▶ What the exercise asks: Look through the data that follows and work out how many lines contain the string "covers". Nothing but that number should be given.

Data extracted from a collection
== Segment start ==

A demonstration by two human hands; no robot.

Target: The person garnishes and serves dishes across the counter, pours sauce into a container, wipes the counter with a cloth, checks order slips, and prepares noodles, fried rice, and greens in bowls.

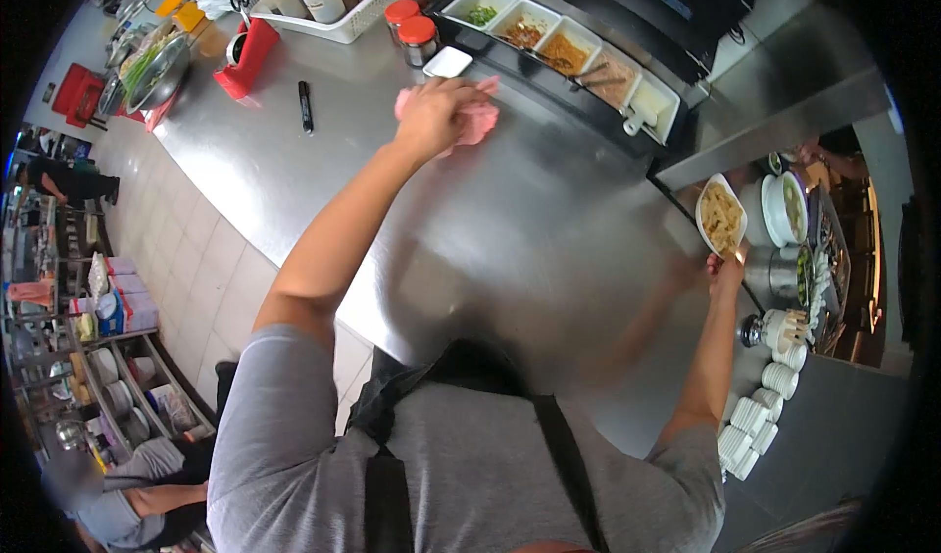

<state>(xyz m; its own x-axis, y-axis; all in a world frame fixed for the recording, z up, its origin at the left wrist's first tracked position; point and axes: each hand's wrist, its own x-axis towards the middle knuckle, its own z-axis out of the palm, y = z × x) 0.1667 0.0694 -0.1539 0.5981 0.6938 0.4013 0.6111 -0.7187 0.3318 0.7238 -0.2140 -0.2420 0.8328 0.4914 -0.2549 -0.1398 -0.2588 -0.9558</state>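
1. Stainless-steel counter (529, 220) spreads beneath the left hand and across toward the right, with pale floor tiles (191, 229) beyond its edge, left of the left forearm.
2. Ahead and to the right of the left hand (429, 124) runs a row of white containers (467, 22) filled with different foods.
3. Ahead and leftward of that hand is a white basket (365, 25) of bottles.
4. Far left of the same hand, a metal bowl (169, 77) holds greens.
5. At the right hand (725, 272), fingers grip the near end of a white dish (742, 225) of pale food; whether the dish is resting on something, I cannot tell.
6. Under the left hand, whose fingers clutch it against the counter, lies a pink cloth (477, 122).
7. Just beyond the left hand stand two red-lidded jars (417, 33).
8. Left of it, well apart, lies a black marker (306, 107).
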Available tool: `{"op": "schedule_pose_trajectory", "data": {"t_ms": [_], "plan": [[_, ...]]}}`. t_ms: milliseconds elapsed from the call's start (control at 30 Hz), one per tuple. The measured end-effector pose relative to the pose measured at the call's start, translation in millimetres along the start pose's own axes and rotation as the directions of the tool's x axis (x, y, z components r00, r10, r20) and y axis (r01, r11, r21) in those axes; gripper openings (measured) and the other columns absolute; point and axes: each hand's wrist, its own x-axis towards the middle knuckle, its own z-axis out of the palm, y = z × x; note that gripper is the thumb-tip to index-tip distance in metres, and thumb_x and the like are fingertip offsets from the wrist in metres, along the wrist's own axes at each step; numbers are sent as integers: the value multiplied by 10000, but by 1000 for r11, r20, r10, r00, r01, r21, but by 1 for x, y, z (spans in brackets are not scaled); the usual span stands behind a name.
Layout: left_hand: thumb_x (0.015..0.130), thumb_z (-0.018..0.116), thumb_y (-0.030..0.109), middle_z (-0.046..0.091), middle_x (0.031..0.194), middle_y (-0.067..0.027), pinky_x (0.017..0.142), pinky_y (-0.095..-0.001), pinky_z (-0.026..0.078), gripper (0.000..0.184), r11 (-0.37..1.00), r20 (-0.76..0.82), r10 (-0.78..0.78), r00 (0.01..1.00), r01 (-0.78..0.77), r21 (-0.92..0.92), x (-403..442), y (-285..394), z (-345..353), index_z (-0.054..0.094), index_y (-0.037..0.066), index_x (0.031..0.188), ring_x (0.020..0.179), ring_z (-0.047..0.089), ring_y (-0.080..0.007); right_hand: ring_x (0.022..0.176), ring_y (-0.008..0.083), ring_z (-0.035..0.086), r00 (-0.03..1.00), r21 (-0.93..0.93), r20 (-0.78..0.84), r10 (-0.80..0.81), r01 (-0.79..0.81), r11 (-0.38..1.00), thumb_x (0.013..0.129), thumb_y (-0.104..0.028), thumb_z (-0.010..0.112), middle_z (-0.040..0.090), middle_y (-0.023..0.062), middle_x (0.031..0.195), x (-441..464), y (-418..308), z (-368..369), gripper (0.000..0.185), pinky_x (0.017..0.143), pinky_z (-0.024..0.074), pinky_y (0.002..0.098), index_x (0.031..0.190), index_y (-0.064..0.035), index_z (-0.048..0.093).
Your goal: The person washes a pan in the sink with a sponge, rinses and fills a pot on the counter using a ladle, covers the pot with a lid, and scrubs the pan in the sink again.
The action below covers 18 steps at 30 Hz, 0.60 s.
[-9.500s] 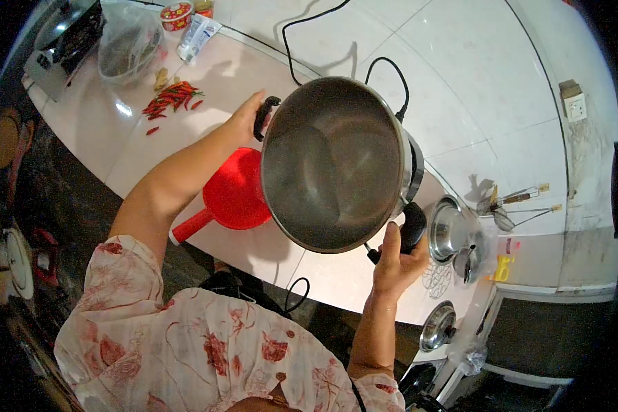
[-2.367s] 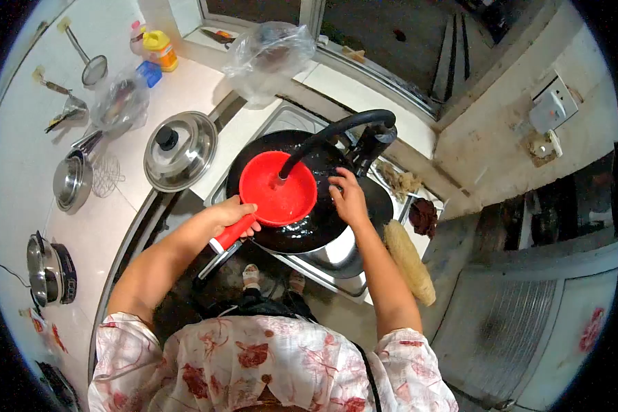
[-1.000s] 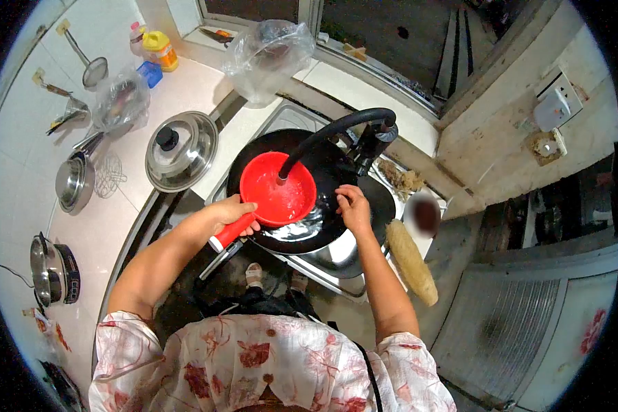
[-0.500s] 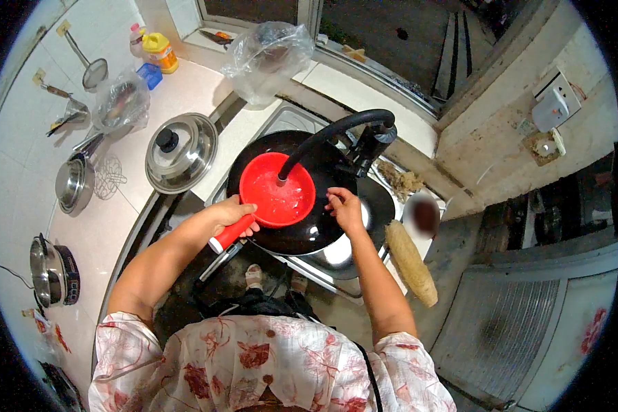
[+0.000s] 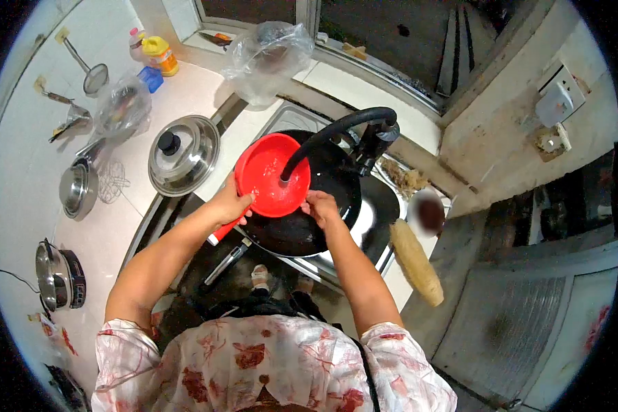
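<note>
A red plastic water ladle point(image 5: 266, 197) is above a black wok point(image 5: 288, 237) in the sink, with some water visible inside. The black hose spout point(image 5: 336, 122) of the faucet ends over the ladle's bowl. My left hand point(image 5: 231, 206) is closed around the ladle where its red-and-white handle meets the bowl. At the bowl's lower right edge, the fingers of my right hand point(image 5: 318, 207) are curled against the rim. The wok's long handle point(image 5: 226, 264) sticks out toward me.
A steel pot lid point(image 5: 183, 156) lies on the counter to the left. Right of the sink are a dried loofah point(image 5: 416, 262) and a blurred dark item point(image 5: 429, 214). Plastic bags point(image 5: 268, 58), a yellow bottle point(image 5: 159, 55) and an electric pot point(image 5: 53, 275) stand around the counter.
My right hand has moved left, from beside the ladle onto its rim. The ladle has shifted slightly up and left and is tilted differently, with less water showing in it.
</note>
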Motion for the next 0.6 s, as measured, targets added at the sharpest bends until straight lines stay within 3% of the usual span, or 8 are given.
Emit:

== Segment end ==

▶ Task output: 2